Re: PENDING_CLOSE for too long

Posted by Ted Yu <yu...@gmail.com>.

In 0.92 (to be released in 2 weeks), you can expect improvement in this
regard.
See HBASE-3368.

Geoff:
Can you publish your tool on HBASE JIRA ?

Thanks

On Sat, Oct 29, 2011 at 2:35 PM, Geoff Hendrey <gh...@decarta.com> wrote:

> Sure. I posted the code many weeks back for a tool that will repair holes
> in .mETA.
>
> If you do a check on the list, you should find it. I'll send you the
> latest code for that. Maybe I made some fixes after I posted the code.
> Please ping me if I forget. I've used it to repair huge tables  (and fixed
> subtle bugs in the process) so I'm confident it works.
>
> No matter what anyone tells me, I know hbase is horribly broken for the
> use case of doing bulk writes from an mr job. It shits the bed every time
> you pass a certain scale. For this reason we've completely rewritten our
> code so that we use bulkloading. It's way more efficient and always work.
>
> Please ping me until I send you the code.
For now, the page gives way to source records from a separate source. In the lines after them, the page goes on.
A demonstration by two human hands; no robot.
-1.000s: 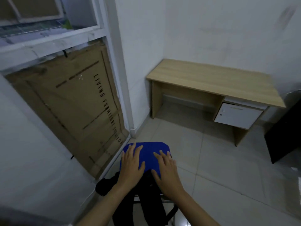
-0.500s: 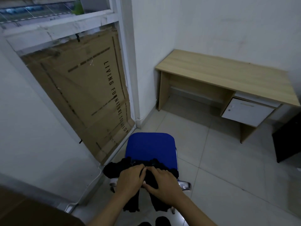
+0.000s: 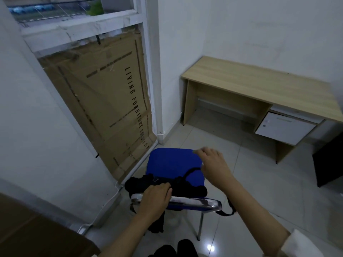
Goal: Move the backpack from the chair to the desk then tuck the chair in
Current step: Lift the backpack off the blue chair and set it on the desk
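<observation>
A chair with a blue seat [image 3: 172,164] and a chrome back rail stands on the tiled floor just in front of me. A black backpack [image 3: 187,188] lies bunched at the rear of the seat, against the rail. My left hand [image 3: 156,197] is closed on the backpack's fabric at the rail. My right hand [image 3: 215,164] hovers over the seat's right edge and holds a black strap [image 3: 189,172] pulled up from the backpack. The wooden desk [image 3: 259,84] stands against the far wall to the right, its top bare.
A large cardboard sheet [image 3: 104,101] leans against the window wall left of the chair. A white drawer unit [image 3: 284,129] hangs under the desk's right side, with open knee room to its left. A dark cabinet [image 3: 330,160] stands at the right edge.
Both hands slid back off the seat onto the backpack. My right hand has since lifted away to the right, drawing a strap up with it. My view has pulled back.
</observation>
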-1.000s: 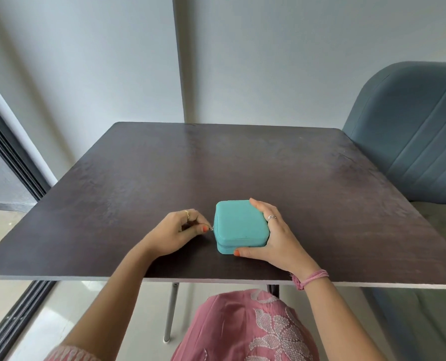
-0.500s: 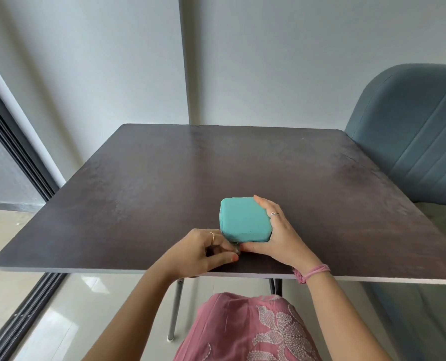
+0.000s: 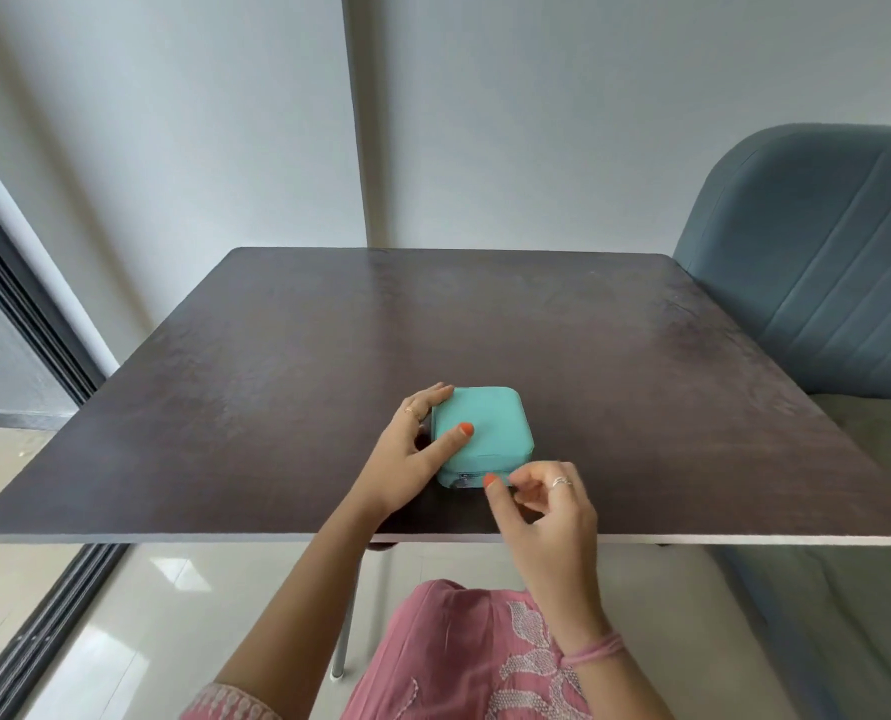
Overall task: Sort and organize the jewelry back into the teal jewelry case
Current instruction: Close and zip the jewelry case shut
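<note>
The small teal square jewelry case [image 3: 479,431] looked covered in a matt, faintly velvety fabric, with a zip seam running along its near edge. Under it, the dark brown tabletop [image 3: 614,366] had a dull laminate finish, mottled and lightly scuffed, and its front edge showed a pale raw strip. At the right of the frame, the grey-blue upholstered chair [image 3: 817,262] was soft matt cloth with stitched channels. The pink garment [image 3: 464,652] at the bottom was woven cloth with raised pale embroidery. The cream floor tiles [image 3: 136,615] at lower left were glossy, throwing back window light. The walls were smooth, matt paint.
</note>
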`<state>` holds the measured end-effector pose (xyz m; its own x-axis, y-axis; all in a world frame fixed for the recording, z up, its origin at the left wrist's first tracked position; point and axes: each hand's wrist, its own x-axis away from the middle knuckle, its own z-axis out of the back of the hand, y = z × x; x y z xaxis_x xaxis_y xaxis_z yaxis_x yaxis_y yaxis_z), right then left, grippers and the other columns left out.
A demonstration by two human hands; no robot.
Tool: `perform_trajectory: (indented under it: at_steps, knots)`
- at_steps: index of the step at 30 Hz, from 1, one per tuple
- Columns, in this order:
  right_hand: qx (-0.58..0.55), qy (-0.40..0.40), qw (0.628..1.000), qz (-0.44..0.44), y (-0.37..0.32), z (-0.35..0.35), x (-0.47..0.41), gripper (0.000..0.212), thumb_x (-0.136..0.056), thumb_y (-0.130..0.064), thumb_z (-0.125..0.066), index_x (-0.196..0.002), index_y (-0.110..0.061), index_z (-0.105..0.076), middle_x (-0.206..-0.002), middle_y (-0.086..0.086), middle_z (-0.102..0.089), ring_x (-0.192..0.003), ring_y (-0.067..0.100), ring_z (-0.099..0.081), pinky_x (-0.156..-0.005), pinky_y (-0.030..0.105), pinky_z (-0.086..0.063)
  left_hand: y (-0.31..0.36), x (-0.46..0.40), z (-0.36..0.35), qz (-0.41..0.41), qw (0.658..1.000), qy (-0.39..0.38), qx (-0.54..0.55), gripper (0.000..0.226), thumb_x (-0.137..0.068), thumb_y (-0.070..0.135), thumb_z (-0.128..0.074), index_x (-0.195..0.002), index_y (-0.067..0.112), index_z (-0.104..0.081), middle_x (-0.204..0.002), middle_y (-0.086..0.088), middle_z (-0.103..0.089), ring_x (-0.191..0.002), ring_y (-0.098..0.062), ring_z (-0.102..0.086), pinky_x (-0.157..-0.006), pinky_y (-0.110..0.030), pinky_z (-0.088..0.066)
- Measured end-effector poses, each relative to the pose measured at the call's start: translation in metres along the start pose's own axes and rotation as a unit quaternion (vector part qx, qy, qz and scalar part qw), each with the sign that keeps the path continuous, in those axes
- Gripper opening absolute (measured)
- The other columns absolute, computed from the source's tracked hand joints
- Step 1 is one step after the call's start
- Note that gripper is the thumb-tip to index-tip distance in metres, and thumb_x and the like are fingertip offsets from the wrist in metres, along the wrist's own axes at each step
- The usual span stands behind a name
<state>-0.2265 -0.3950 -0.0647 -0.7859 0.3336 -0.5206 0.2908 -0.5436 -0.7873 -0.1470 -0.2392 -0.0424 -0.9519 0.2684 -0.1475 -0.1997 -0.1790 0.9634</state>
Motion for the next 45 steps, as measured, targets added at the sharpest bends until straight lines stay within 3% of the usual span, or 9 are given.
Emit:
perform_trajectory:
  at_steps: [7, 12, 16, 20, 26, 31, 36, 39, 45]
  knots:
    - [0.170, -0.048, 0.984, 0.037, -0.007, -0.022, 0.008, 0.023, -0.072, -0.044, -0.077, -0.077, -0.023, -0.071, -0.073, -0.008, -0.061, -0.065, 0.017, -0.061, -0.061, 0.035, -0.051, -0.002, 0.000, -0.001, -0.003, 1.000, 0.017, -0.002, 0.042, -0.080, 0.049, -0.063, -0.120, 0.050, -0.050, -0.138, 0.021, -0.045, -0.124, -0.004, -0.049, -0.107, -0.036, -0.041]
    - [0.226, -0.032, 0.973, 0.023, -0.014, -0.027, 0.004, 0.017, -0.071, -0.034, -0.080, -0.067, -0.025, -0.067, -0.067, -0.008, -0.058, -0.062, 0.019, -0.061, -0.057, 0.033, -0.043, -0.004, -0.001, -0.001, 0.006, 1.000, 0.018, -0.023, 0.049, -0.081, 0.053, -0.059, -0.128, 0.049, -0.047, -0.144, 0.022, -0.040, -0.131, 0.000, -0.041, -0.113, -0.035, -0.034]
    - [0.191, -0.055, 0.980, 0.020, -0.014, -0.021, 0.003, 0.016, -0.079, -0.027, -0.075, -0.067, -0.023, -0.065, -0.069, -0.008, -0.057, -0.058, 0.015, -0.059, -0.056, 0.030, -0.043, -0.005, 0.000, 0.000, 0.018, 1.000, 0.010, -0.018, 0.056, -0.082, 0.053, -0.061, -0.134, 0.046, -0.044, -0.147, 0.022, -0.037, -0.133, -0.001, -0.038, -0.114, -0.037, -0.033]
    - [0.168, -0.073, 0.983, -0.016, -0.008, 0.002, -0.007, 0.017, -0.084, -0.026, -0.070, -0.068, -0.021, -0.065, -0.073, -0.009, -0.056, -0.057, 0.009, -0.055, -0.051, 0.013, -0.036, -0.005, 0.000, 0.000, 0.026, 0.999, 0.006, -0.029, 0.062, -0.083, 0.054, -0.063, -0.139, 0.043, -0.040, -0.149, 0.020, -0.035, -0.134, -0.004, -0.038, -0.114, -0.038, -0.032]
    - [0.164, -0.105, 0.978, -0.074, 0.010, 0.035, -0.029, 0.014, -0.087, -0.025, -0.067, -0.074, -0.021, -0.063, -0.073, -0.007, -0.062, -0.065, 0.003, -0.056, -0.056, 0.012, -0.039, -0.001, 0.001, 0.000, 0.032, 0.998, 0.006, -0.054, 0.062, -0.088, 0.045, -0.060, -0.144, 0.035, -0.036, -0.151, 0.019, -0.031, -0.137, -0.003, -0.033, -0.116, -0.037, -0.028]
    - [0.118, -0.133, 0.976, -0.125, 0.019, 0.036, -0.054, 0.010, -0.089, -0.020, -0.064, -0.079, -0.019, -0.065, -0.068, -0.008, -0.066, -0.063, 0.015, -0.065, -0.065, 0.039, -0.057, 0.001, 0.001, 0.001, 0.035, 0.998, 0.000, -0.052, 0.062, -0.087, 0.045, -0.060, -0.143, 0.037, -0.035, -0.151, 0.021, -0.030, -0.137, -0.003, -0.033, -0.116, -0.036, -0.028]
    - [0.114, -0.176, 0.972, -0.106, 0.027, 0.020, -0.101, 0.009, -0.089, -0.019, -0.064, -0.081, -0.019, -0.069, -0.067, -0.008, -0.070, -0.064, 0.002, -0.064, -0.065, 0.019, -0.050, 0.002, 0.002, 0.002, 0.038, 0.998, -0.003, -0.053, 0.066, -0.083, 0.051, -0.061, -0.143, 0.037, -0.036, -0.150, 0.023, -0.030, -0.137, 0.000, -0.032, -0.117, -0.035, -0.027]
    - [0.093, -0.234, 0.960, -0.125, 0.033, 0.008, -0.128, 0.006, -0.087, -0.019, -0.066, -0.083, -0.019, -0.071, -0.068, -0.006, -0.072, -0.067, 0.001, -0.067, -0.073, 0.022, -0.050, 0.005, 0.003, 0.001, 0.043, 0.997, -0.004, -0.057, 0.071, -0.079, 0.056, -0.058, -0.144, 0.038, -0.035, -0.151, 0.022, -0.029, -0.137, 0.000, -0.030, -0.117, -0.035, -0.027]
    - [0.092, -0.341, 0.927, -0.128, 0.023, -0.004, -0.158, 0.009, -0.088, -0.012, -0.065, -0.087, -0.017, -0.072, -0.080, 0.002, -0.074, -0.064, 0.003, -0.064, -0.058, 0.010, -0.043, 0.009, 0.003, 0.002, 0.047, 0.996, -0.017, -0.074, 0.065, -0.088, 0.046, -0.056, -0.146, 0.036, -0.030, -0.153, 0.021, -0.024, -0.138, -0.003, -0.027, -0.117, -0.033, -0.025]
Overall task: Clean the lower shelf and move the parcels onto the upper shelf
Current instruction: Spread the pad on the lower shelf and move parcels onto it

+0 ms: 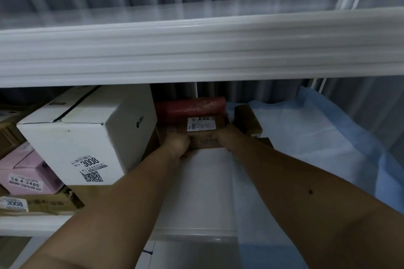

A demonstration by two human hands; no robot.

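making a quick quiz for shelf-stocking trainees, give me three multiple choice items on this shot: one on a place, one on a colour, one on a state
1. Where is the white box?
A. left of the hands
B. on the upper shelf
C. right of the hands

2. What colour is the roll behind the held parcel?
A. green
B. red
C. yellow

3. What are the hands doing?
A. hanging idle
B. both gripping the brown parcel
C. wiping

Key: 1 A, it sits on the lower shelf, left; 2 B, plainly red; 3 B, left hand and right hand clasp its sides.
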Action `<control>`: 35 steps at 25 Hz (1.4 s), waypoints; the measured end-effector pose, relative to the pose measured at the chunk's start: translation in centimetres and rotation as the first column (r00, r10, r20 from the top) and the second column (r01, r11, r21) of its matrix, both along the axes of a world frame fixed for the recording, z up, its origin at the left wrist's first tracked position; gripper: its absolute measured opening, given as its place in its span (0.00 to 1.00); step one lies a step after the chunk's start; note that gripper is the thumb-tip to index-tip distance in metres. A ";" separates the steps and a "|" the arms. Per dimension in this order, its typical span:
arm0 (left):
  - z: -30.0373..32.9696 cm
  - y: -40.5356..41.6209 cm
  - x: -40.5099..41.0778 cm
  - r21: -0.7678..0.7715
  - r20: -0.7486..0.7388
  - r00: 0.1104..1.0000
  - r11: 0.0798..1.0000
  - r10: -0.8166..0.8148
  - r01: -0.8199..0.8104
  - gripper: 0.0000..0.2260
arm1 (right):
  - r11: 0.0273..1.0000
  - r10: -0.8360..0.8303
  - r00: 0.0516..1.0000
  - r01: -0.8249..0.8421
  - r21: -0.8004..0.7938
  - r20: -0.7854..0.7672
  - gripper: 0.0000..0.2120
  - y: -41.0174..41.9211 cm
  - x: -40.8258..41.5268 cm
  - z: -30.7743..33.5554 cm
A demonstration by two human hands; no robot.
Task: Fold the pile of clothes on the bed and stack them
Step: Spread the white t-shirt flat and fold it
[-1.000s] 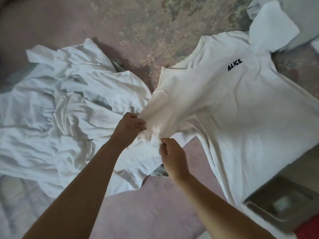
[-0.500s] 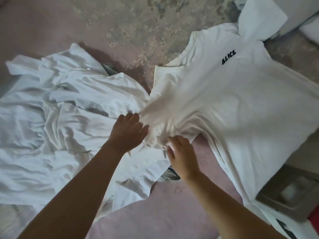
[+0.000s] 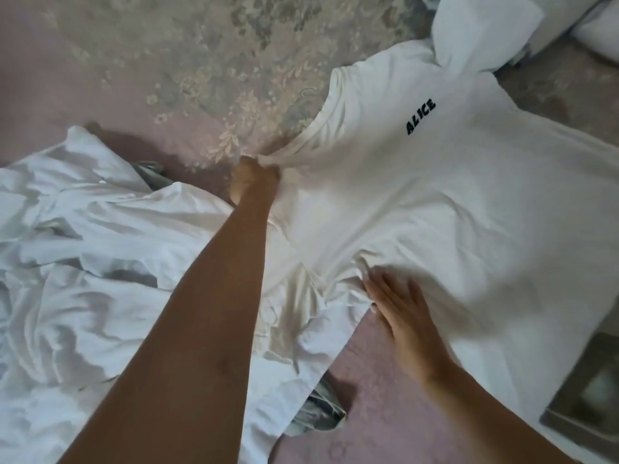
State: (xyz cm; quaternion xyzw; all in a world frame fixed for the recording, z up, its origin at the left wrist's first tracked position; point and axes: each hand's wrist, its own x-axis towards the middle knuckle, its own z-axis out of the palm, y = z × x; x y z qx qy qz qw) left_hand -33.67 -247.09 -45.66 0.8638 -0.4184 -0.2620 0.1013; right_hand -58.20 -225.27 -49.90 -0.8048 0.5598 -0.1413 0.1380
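A white T-shirt [image 3: 452, 209] with the word ALICE in black lies spread over the right half of the bed. My left hand [image 3: 253, 180] grips its fabric at the near shoulder, beside the collar, with the arm stretched far forward. My right hand [image 3: 398, 306] lies flat with straight fingers on the bunched sleeve at the shirt's lower left. A crumpled pile of white clothes [image 3: 87, 262] covers the left side, partly under my left arm.
The bed cover [image 3: 187, 61] is pink with a pale floral pattern. A grey-green garment [image 3: 318, 413] peeks from under the pile. White pillows [image 3: 596, 31] lie at the top right. A grey box [image 3: 589, 403] sits off the bed at the lower right.
My left hand has gone forward from the sleeve to the shoulder by the collar. My right hand has let go of the sleeve and now lies flat on it.
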 end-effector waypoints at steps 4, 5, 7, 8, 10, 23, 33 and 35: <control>0.7 -1.4 1.0 -0.127 0.137 0.989 0.989 -0.056 0.074 0.15 | 0.988 0.039 0.999 -0.038 -0.151 0.004 0.24 1.2 0.2 -0.8; 0.6 -1.7 1.3 -0.067 0.250 0.959 0.986 -0.132 0.153 0.16 | 0.984 0.041 0.999 -0.044 -0.173 -0.021 0.25 1.4 0.4 -0.9; -0.2 -1.8 1.5 0.139 0.454 0.818 0.935 -0.354 0.327 0.20 | 0.983 0.030 0.998 -0.040 -0.181 -0.059 0.28 1.4 0.7 -1.2; -0.7 -1.8 1.5 0.224 0.492 0.751 0.898 -0.440 0.380 0.21 | 0.982 0.031 0.998 -0.042 -0.183 -0.060 0.29 1.4 0.7 -1.2; -1.2 -1.5 1.5 0.309 0.512 0.694 0.862 -0.507 0.402 0.20 | 0.979 0.065 0.997 -0.073 -0.193 -0.047 0.28 1.7 0.7 -1.4; 1.5 23.5 2.4 0.001 0.296 0.177 0.186 -0.939 0.983 0.35 | 0.989 -0.033 0.979 0.003 -0.147 -0.203 0.29 4.1 0.1 0.1; 3.4 23.3 7.6 -0.281 0.224 0.877 0.834 -0.425 0.476 0.14 | 0.916 0.374 0.918 -0.388 -0.103 -0.134 0.29 2.4 10.9 3.3; 3.8 22.4 7.9 -0.063 -0.050 0.988 0.987 -0.149 0.146 0.16 | 0.939 0.324 0.938 -0.334 -0.077 -0.122 0.21 2.1 12.0 3.3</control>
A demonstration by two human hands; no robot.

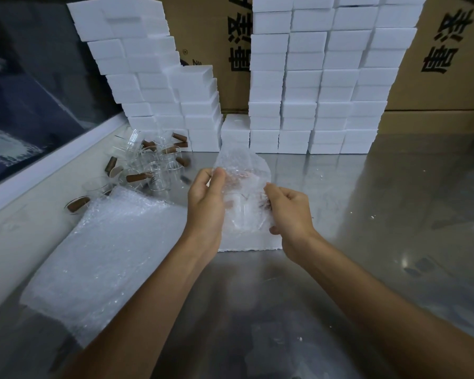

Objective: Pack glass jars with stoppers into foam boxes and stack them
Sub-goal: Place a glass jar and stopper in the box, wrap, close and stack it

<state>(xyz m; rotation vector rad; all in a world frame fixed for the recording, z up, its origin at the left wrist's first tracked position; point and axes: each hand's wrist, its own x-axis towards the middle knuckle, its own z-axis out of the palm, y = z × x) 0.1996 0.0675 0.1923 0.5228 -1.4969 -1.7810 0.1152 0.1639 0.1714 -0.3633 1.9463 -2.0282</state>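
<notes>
Bubble wrap [241, 181] is pinched between our left hand [207, 199] and right hand [289, 209], both closed on its edges. We see a glass jar [240, 212] inside the wrap, above an open foam box [246, 242] on the steel table [367, 214]. Loose jars with stoppers [148, 162] lie far left, beside stacked foam boxes [320, 86].

The worktop [367, 214] is brushed metal, glossy and reflective, with white crumbs scattered on it. The foam boxes [320, 86] stacked along its far edge are matt white and fine-grained. The jars [148, 162] near the left edge are clear, shiny glass with matt brown stoppers [136, 177]. The bubble wrap [107, 255] is translucent, dimpled plastic. Behind stand dull brown cardboard cartons [446, 64].
</notes>
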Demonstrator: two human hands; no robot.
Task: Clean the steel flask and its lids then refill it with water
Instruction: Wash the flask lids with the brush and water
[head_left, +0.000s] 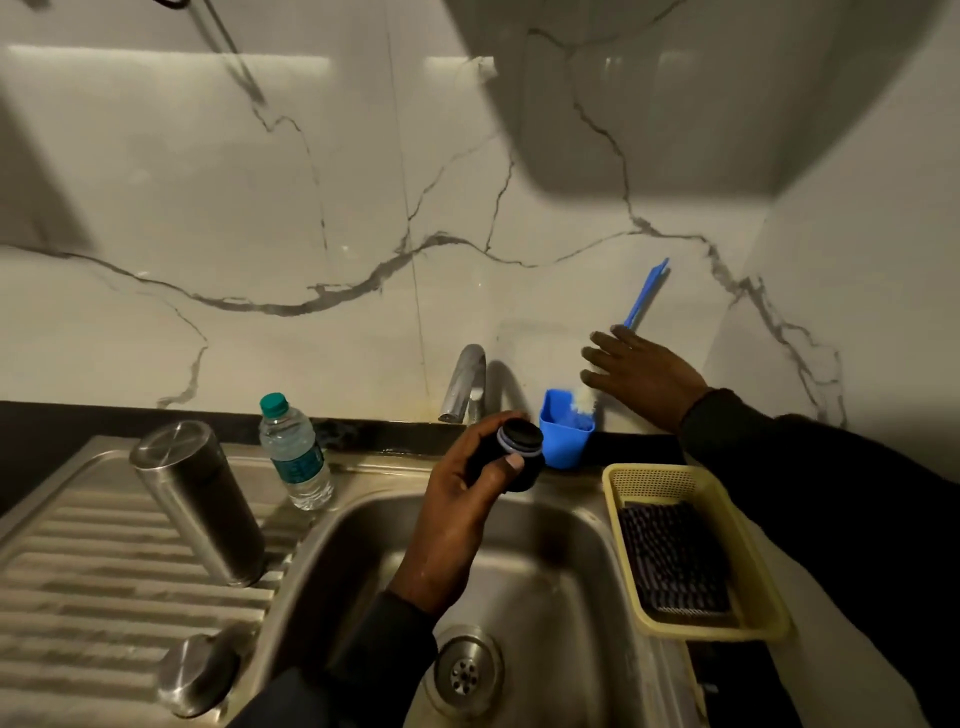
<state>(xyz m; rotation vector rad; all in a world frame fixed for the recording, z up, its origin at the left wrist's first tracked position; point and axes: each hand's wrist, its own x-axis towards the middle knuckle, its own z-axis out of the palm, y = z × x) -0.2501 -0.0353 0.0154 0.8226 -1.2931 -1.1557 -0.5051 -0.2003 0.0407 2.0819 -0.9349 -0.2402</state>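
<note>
- Nearest, a round steel lid (200, 673) lies on the ribbed drainboard (78, 571), left of the sink (519, 545).
- The left hand (467, 499) is raised over the basin, fingers and thumb curled round a black inner lid (517, 457) with a pale ring.
- The steel flask (197, 501) stands mouth-down on the drainboard, beside a plastic water bottle (296, 452).
- Farther back, the right hand (641, 376) reaches with spread fingers around the blue bottle brush (644, 293) in a blue cup (563, 441); whether it grips the brush, I can't tell.

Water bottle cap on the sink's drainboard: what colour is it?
Green/teal, on the clear plastic water bottle standing beside the steel flask; shown in the head view.
</note>
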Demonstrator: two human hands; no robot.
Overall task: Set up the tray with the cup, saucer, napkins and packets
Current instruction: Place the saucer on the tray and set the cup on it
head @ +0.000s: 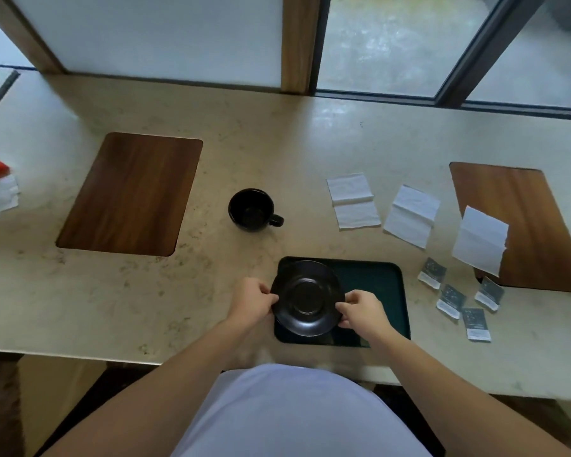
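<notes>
Setting: a pale stone counter (pixel 261 153) under a window, viewed from above.

Nearest us: our left hand (pixel 252 303) and right hand (pixel 363 311), each pinching one edge of the black saucer (pixel 307 298). We hold it over the left end of the dark green tray (pixel 376 285); whether it rests there or hangs just above, we cannot tell.

Right of the tray: five grey packets (pixel 450 300), scattered, near each other. Their print is too small to read; we find no legible brand anywhere.

Further out: a black cup (pixel 253 209), upright, handle to the right, well apart from the tray. To its right, three white napkins (pixel 412 214); the rightmost overlaps the right wooden inlay (pixel 534 222). A second wooden inlay (pixel 132 192) sits far left, with crumpled white paper beside something red at the left edge.

Risks, as we judge them: the saucer overhangs the tray's left rim, so letting go early could tip it onto the counter. Set too near the centre, it would crowd out napkins and packets.
</notes>
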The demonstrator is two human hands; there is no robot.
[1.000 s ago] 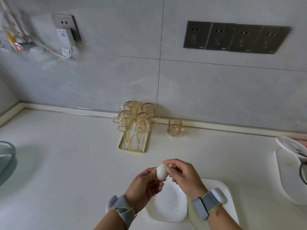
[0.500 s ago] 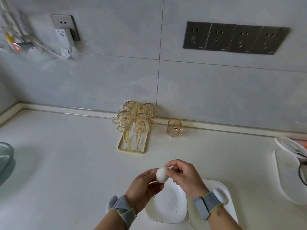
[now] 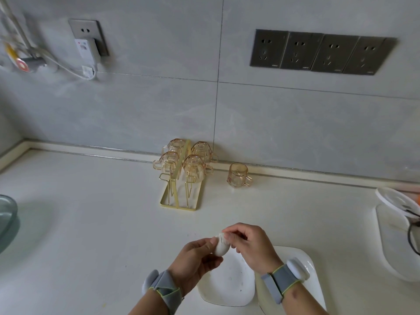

Otherwise I will forget.
>
> Sent from my iPhone
>
> On Oct 29, 2011, at 1:39 PM, "Stuart Smith" <st...@yahoo.com> wrote:
>
> > Hello Geoff,
> >
> >   I usually don't show up here, since I use CDH, and good form means I
> should stay on CDH-users,
> > But!
> >   I've been seeing the same issues for months:
> >
> >  - PENDING_CLOSE too long, master tries to reassign - I see an
> continuous stream of these.
> >  - WrongRegionExceptions due to overlapping regions & holes in the
> regions.
> >
> > I just spent all day yesterday cribbing off of St.Ack's check_meta.rb
> script to write a java program to fix up overlaps & holes in an offline
> fashion (hbase down, directly on hdfs), and will start testing next week
> (cross my fingers!).
> >
> > It seems like the pending close messages can be ignored?
> > And once I test my tool, and confirm I know a little bit about what I'm
> doing, maybe we could share notes?
> >
> > Take care,
> >   -stu
> >
> >
> >
> > ________________________________
> > From: Geoff Hendrey <gh...@decarta.com>
> > To: user@hbase.apache.org
> > Cc: hbase-user@hadoop.apache.org
> > Sent: Saturday, September 3, 2011 12:11 AM
> > Subject: RE: PENDING_CLOSE for too long
> >
> > "Are you having trouble getting to any of your data out in tables?"
> >
> > depends what you mean. We see corruptions from time to time that prevent
> > us from getting data, one way or another. Today's corruption was regions
> > with duplicate start and end rows. We fixed that by deleting the
> > offending regions from HDFS, and running add_table.rb to restore the
> > meta. The other common corruption is the holes in ".META." that we
> > repair with a little tool we wrote. We'd love to learn why we see these
> > corruptions with such regularity (seemingly much higher than others on
> > the list).
> >
> > We will implement timeout you suggest, and see how it goes.
> >
> > Thanks,
> > Geoff
> >
> > -----Original Message-----
> > From: saint.ack@gmail.com [mailto:saint.ack@gmail.com] On Behalf Of
> > Stack
> > Sent: Friday, September 02, 2011 10:51 PM
> > To: user@hbase.apache.org
> > Cc: hbase-user@hadoop.apache.org
> > Subject: Re: PENDING_CLOSE for too long
> >
> > Are you having trouble getting to any of your data out in tables?
> >
> > To get rid of them, try restarting your master.
> >
> > Before you restart your master, do "HBASE-4126  Make timeoutmonitor
> > timeout after 30 minutes instead of 3"; i.e. set
> > "hbase.master.assignment.timeoutmonitor.timeout" to 1800000 in
> > hbase-site.xml.
> >
> > St.Ack
> >
> > On Fri, Sep 2, 2011 at 1:40 PM, Geoff Hendrey <gh...@decarta.com>
> > wrote:
> > > In the master logs, I am seeing "regions in transition timed out" and
> > > "region has been PENDING_CLOSE for too long, running forced unasign".
> > > Both of these log messages occur at INFO level, so I assume they are
> > > innocuous. Should I be concerned?
> > >
> > >
> > >
> > > -geoff
> > >
> > >
>

Re: PENDING_CLOSE for too long

Posted by Geoff Hendrey <gh...@decarta.com>.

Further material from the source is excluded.